O dólar comercial fechou essa segunda-feira (30) em leve alta de 0,27%, a R$ 5,2470. Na máxima do dia, o câmbio subiu a R$ 5,2670; na mínima, recuou a R$ 5,2240.

 

Política doméstica movimenta o câmbio

Neste pregão, no Brasil, o mercado repercutiu novas pesquisas eleitorais para a presidência da República e o governo de São Paulo.

Levantamento do instituto Paraná Pesquisas aponta empate técnico em um eventual segundo turno entre o presidente Luiz Inácio Lula da Silva, com 44,1%, e o senador Flávio Bolsonaro, com 45,2%.

Já pesquisa Atlas/Estadão indica o governador de São Paulo, Tarcísio de Freitas, com 49,1% das intenções de voto no primeiro turno, contra 42,1% do ex-ministro Fernando Haddad.

Além disso, o Partido Social Democrático (PSD) anunciou o governador de Goiás, Ronaldo Caiado, como pré-candidato à presidência.

 

Indicadores reforçam cautela econômica

Banco Central (BC) informou, por meio do Boletim Focus, que as projeções de inflação (IPCA) para 2026 e 2027 foram revisadas para cima, projetadas em 4,31% e 3,84%, nesta ordem.

Mais cedo, o presidente do BC, Gabriel Galípolo, afirmou que a manutenção de juros elevados funcionou como uma “gordura” para conter os impactos da guerra na economia.

Segundo ele, a política monetária segue um ritmo gradual, comparável a um “transatlântico”, e já mostra efeitos de desaceleração da atividade ao longo de 2026.

Ademais, o FGV Ibre reportou alta de 0,52% no Índice Geral de Preços – Mercado (IGP-M) em março.

 

Geopolítica eleva aversão ao risco

No cenário internacional, persistem as incertezas com o conflito envolvendo Estados Unidos, Israel e Irã.

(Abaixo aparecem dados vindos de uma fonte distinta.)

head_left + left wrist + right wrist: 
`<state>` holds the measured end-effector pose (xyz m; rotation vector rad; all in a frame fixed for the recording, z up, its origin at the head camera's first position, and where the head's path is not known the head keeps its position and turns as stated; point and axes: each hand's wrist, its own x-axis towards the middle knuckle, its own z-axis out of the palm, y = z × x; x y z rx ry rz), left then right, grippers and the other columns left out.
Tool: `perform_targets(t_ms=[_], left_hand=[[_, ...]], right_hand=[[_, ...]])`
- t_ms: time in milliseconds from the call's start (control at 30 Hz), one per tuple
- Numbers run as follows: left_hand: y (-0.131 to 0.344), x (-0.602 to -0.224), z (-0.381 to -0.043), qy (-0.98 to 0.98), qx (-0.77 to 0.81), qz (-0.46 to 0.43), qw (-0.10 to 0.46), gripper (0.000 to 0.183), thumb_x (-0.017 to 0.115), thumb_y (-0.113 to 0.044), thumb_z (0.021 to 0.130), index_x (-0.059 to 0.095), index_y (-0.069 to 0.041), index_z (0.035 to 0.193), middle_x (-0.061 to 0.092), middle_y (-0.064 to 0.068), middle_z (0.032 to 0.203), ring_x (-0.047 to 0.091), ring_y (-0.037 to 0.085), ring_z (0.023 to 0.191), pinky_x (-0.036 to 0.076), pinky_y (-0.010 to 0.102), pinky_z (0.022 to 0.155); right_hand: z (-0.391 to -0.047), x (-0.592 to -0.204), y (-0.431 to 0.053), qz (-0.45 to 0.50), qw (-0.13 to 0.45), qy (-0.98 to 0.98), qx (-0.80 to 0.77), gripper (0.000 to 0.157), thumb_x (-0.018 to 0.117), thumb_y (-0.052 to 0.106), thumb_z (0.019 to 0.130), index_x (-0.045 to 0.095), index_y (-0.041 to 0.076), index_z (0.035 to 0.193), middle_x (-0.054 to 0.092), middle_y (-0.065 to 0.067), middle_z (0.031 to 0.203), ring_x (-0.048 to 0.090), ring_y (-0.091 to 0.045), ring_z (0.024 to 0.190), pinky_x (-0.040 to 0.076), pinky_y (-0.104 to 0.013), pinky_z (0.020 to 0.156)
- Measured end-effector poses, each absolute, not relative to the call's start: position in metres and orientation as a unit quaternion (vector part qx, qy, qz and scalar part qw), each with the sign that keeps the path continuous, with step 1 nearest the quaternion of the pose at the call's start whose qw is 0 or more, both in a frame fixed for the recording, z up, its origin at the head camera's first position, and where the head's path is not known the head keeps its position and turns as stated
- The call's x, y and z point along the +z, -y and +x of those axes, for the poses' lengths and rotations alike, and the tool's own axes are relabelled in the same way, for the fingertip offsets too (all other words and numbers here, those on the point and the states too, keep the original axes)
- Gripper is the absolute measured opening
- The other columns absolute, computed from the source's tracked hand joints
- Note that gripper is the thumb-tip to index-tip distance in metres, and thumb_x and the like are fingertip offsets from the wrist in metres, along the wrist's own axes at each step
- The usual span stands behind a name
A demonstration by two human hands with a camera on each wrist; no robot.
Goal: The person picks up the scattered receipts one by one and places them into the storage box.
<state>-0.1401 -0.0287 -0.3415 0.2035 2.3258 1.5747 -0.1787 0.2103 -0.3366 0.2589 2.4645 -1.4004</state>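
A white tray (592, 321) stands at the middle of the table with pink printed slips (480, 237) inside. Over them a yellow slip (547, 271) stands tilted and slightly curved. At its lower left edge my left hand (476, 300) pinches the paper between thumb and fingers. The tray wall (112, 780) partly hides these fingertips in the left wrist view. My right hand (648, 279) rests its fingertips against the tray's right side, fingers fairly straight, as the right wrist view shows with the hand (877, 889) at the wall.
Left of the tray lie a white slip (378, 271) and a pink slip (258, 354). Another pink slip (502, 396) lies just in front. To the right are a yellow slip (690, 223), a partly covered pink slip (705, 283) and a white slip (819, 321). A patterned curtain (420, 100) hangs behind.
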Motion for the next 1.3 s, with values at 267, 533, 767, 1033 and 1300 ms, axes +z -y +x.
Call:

O presidente norte-americano, Donald Trump, afirmou que os EUA poderão destruir completamente infraestruturas energéticas iranianas — incluindo usinas elétricas, poços de petróleo e a ilha de Kharg — caso o Estreito de Ormuz não seja reaberto imediatamente.

As declarações ocorrem em meio à quinta semana de conflito e à avaliação, por parte do governo americano, do envio de tropas terrestres à região.

O aumento das tensões voltou a impulsionar os preços do petróleo, reforçando o ambiente de aversão ao risco nos mercados globais.